* Assigned task
The entries are to be written out word for word, with their images left out.

* Study material
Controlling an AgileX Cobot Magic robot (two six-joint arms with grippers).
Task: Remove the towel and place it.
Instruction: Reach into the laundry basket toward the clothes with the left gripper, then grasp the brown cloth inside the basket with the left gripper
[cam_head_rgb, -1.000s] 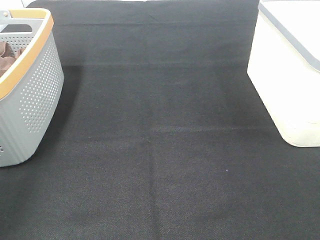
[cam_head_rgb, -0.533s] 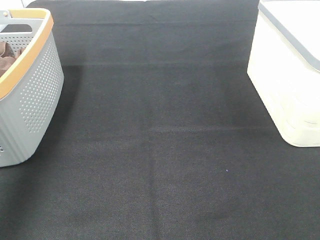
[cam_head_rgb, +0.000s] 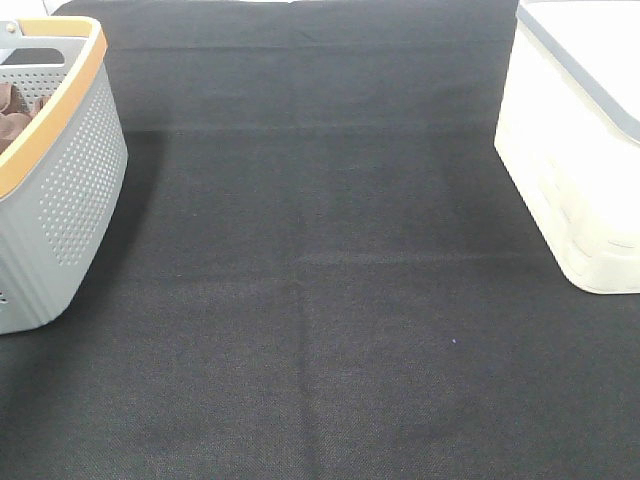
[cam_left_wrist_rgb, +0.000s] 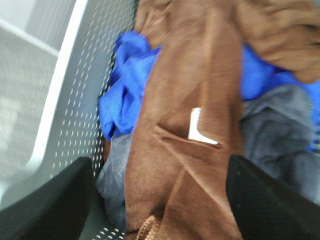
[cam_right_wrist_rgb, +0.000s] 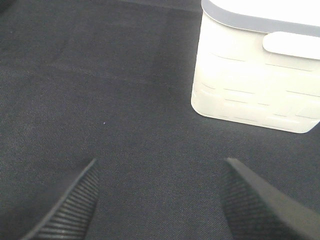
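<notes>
One rumpled reddish-brown plush towel (cam_left_wrist_rgb: 175, 90)

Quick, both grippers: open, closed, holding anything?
Left gripper: open over the brown towel, holding nothing.
Right gripper: open, empty, over the black mat.

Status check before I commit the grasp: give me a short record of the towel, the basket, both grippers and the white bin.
grey basket: upright, on the left of the black mat
towel: reddish-brown, crumpled inside the basket, white label showing, lying over a blue cloth and a grey cloth
left gripper: jaws open, either side of the towel; contact cannot be told
right gripper: jaws open, empty, over the mat
white bin: upright, on the right of the mat
</notes>
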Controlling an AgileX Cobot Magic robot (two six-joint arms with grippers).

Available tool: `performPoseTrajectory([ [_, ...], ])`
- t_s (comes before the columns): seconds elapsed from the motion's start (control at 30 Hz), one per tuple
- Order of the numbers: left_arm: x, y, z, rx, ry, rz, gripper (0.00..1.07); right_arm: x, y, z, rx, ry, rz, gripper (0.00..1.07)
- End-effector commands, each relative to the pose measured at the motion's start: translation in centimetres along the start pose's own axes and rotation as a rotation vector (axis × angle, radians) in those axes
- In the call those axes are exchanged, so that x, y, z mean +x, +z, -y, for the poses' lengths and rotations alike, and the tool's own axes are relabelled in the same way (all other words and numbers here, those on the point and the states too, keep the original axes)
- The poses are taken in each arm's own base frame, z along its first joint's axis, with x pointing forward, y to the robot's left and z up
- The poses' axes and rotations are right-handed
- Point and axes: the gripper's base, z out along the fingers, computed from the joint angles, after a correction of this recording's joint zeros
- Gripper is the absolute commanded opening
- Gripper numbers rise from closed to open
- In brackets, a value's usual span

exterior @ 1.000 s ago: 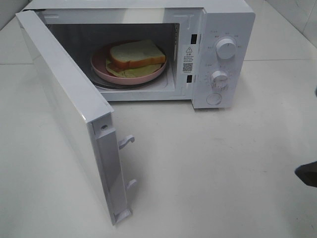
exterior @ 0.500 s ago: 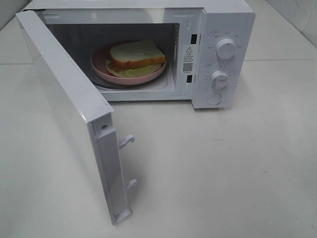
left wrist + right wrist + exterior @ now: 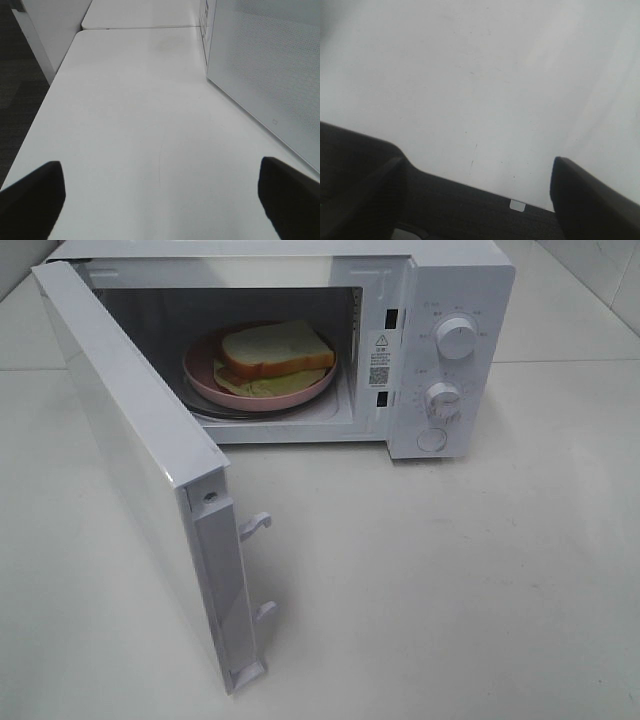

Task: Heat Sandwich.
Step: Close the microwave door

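The sandwich [image 3: 275,348], white bread over a greenish layer, lies on a round pink plate [image 3: 203,380] inside the white microwave [image 3: 460,280]. The microwave's door [image 3: 130,440] hangs wide open to the left. Neither gripper shows in the exterior high view. In the left wrist view my left gripper [image 3: 160,175] is open, with nothing between its black fingers [image 3: 35,200], low over the white table beside the door's outer face [image 3: 270,65]. In the right wrist view my right gripper [image 3: 477,167] is open and empty above the table's edge.
Two knobs [image 3: 456,338] [image 3: 442,398] and a round button [image 3: 432,439] sit on the microwave's right panel. Two latch hooks [image 3: 256,525] stick out from the door's free edge. The white table [image 3: 450,570] stretches in front; dark floor [image 3: 470,210] lies past its edge.
A dark part of the right arm at the right edge of the exterior high view one second ago has gone out of that view. The microwave, door and sandwich have not moved.
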Motion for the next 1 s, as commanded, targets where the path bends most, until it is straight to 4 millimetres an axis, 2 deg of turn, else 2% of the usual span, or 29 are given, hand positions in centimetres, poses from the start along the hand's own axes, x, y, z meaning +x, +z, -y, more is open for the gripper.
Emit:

* Reply to the task
Controlling an AgileX Cobot Magic robot (two six-joint arms with grippers).
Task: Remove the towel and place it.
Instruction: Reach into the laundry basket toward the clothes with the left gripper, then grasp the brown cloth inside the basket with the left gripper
[cam_head_rgb, -1.000s] 
[cam_head_rgb, -0.533s] 
[cam_head_rgb, +0.000s] 
[cam_left_wrist_rgb, +0.000s] 
[cam_right_wrist_rgb, +0.000s] 
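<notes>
One rumpled reddish-brown plush towel (cam_left_wrist_rgb: 175, 90)

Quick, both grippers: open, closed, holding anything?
Left gripper: open over the brown towel, holding nothing.
Right gripper: open, empty, over the black mat.

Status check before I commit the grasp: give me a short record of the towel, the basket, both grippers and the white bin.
grey basket: upright, on the left of the black mat
towel: reddish-brown, crumpled inside the basket, white label showing, lying over a blue cloth and a grey cloth
left gripper: jaws open, either side of the towel; contact cannot be told
right gripper: jaws open, empty, over the mat
white bin: upright, on the right of the mat
</notes>
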Controlling an AgileX Cobot Magic robot (two six-joint arms with grippers).

Available tool: `performPoseTrajectory([ [_, ...], ])`
- t_s (comes before the columns): seconds elapsed from the motion's start (control at 30 Hz), one per tuple
- Order of the numbers: left_arm: x, y, z, rx, ry, rz, gripper (0.00..1.07); right_arm: x, y, z, rx, ry, rz, gripper (0.00..1.07)
- End-effector commands, each relative to the pose measured at the motion's start: translation in centimetres along the start pose's own axes and rotation as a rotation vector (axis × angle, radians) in those axes
- In the call those axes are exchanged, so that x, y, z mean +x, +z, -y, for the poses' lengths and rotations alike, and the tool's own axes are relabelled in the same way (all other words and numbers here, those on the point and the states too, keep the original axes)
- The poses are taken in each arm's own base frame, z along its first joint's axis, with x pointing forward, y to the robot's left and z up
- The poses' axes and rotations are right-handed
- Point and axes: the gripper's base, z out along the fingers, computed from the joint angles, after a correction of this recording's joint zeros
- Gripper is the absolute commanded opening
- Gripper numbers rise from closed to open
- In brackets, a value's usual span

exterior @ 1.000 s ago: 
exterior @ 0.500 s ago: 
left wrist + right wrist + exterior @ now: 

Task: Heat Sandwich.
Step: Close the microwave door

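The sandwich [image 3: 275,348], white bread over a greenish layer, lies on a round pink plate [image 3: 203,380] inside the white microwave [image 3: 460,280]. The microwave's door [image 3: 130,440] hangs wide open to the left. Neither gripper shows in the exterior high view. In the left wrist view my left gripper [image 3: 160,175] is open, with nothing between its black fingers [image 3: 35,200], low over the white table beside the door's outer face [image 3: 270,65]. In the right wrist view my right gripper [image 3: 477,167] is open and empty above the table's edge.
Two knobs [image 3: 456,338] [image 3: 442,398] and a round button [image 3: 432,439] sit on the microwave's right panel. Two latch hooks [image 3: 256,525] stick out from the door's free edge. The white table [image 3: 450,570] stretches in front; dark floor [image 3: 470,210] lies past its edge.
A dark part of the right arm at the right edge of the exterior high view one second ago has gone out of that view. The microwave, door and sandwich have not moved.
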Motion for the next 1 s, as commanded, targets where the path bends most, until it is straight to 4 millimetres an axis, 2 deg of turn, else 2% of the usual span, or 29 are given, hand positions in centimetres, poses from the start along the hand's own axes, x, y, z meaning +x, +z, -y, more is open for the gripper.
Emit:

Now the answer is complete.